_Prompt_: Output the entire listing that follows verbatim.

────

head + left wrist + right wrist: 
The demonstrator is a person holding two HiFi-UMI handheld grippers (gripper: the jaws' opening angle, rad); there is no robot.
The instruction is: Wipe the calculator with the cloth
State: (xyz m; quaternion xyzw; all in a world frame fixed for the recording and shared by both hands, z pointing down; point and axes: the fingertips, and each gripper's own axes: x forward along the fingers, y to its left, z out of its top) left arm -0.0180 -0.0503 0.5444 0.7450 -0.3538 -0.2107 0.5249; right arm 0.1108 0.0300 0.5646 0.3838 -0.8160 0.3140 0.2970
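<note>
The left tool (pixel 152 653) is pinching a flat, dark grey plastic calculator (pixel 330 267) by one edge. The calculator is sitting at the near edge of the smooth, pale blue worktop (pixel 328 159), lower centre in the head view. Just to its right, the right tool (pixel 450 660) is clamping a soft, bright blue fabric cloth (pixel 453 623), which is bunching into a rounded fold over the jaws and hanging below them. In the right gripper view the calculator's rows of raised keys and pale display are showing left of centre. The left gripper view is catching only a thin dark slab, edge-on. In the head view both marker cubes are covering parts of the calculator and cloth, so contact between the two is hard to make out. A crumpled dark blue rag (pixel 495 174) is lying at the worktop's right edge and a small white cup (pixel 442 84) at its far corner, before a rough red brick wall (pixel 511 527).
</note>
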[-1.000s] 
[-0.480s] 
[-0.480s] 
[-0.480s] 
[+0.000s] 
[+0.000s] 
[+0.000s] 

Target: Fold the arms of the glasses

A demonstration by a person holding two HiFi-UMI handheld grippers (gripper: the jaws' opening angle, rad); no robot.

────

_Output for this exercise_:
head + left wrist + right wrist: 
The demonstrator is a person holding two HiFi-UMI handheld grippers (gripper: the jaws' opening angle, rad); there is no robot.
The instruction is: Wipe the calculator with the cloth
State: (xyz m; quaternion xyzw; all in a world frame fixed for the recording and shared by both hands, z pointing down; point and axes: the fingertips, and each gripper's own axes: x forward along the fingers, y to its left, z out of its top) left arm -0.0180 -0.0503 0.5444 0.7450 -0.3538 -0.2107 0.5249; right arm 0.1108 0.0300 0.5646 0.3838 -0.8160 0.3140 0.2970
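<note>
The left tool (pixel 152 653) is pinching a flat, dark grey plastic calculator (pixel 330 267) by one edge. The calculator is sitting at the near edge of the smooth, pale blue worktop (pixel 328 159), lower centre in the head view. Just to its right, the right tool (pixel 450 660) is clamping a soft, bright blue fabric cloth (pixel 453 623), which is bunching into a rounded fold over the jaws and hanging below them. In the right gripper view the calculator's rows of raised keys and pale display are showing left of centre. The left gripper view is catching only a thin dark slab, edge-on. In the head view both marker cubes are covering parts of the calculator and cloth, so contact between the two is hard to make out. A crumpled dark blue rag (pixel 495 174) is lying at the worktop's right edge and a small white cup (pixel 442 84) at its far corner, before a rough red brick wall (pixel 511 527).
</note>
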[-1.000s] 
[-0.480s] 
[-0.480s] 
[-0.480s] 
[+0.000s] 
[+0.000s] 
[+0.000s] 

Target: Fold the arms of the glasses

A demonstration by a person holding two HiFi-UMI handheld grippers (gripper: the jaws' opening angle, rad); no robot.

Work on this exercise has concluded.